● What this task involves: Only the pictures are to be dropped; return all other data below exactly.

(Beginning of Material provided)

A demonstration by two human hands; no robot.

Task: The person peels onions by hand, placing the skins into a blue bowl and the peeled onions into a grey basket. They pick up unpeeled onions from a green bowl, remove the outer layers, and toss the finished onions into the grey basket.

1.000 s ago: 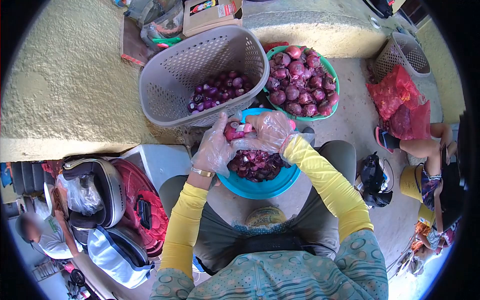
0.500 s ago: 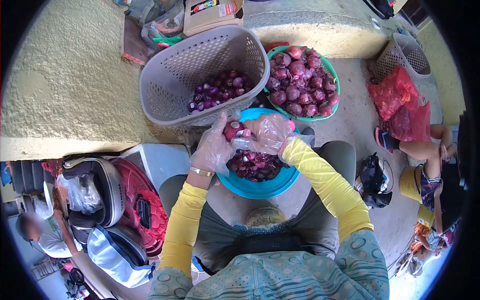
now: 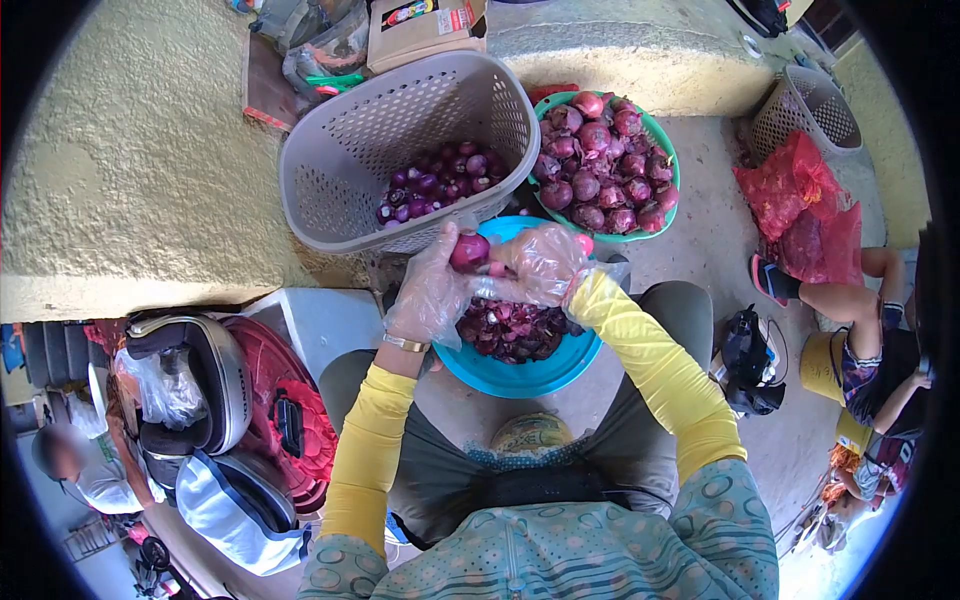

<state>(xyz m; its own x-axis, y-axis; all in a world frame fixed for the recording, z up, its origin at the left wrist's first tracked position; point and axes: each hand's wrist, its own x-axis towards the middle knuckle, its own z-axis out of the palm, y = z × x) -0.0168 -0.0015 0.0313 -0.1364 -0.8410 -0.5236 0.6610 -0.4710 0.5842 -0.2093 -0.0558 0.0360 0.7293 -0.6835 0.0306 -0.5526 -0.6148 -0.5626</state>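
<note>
In my gloved left hand (image 3: pixel 430 292) is a red onion (image 3: pixel 469 253), held in the fingertips above a blue basin (image 3: pixel 510 382). My right hand (image 3: pixel 545 264), also in a clear plastic glove, is closed beside the onion. A pink handle end (image 3: pixel 585 243) sticks out of its fist; the working end of this tool is hidden. Dark purple onion skins (image 3: pixel 515 330) lie in the basin below both hands. Beyond it, a grey perforated basket (image 3: pixel 335 180) contains smooth purple onions (image 3: pixel 440 180). A green basin (image 3: pixel 672 148) to its right is heaped with red onions (image 3: pixel 605 160) in their skins.
Red mesh sacks (image 3: pixel 800 200) and another grey basket (image 3: pixel 805 110) stand at the right, near a seated person (image 3: pixel 860 330). A cardboard box (image 3: pixel 420 35) sits on the ledge. At the left are a helmet (image 3: pixel 190 380), bags and another person (image 3: pixel 100 470).
The onion has turned in my left fingers; its pale end faced up before, and a smooth purple side shows now. My right hand has shifted slightly. The seated person's arm has moved.
</note>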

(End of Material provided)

● Output of the task:
A demonstration by two human hands; no robot.

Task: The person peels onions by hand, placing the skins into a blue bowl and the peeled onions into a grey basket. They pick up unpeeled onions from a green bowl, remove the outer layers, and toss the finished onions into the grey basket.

1.000 s ago: 
0.500 s ago: 
now: 

<state>(xyz m; its own x-axis, y-axis; all in a world frame fixed for the recording, z up, its origin at the left wrist's first tracked position; point and axes: each hand's wrist, its own x-axis towards the middle knuckle, its own z-axis out of the palm, y = z × x) -0.0168 -0.0015 0.0313 -0.1364 -0.8410 -0.5236 0.6610 -0.4710 0.5842 -0.2093 -0.0558 0.0360 0.7293 -0.6835 0.0306 -0.5526 -0.6148 -0.5626</state>
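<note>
In my gloved left hand (image 3: pixel 430 292) is a red onion (image 3: pixel 469 253), held in the fingertips above a blue basin (image 3: pixel 510 382). My right hand (image 3: pixel 545 264), also in a clear plastic glove, is closed beside the onion. A pink handle end (image 3: pixel 585 243) sticks out of its fist; the working end of this tool is hidden. Dark purple onion skins (image 3: pixel 515 330) lie in the basin below both hands. Beyond it, a grey perforated basket (image 3: pixel 335 180) contains smooth purple onions (image 3: pixel 440 180). A green basin (image 3: pixel 672 148) to its right is heaped with red onions (image 3: pixel 605 160) in their skins.
Red mesh sacks (image 3: pixel 800 200) and another grey basket (image 3: pixel 805 110) stand at the right, near a seated person (image 3: pixel 860 330). A cardboard box (image 3: pixel 420 35) sits on the ledge. At the left are a helmet (image 3: pixel 190 380), bags and another person (image 3: pixel 100 470).
The onion has turned in my left fingers; its pale end faced up before, and a smooth purple side shows now. My right hand has shifted slightly. The seated person's arm has moved.
</note>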

The exercise ends with this answer.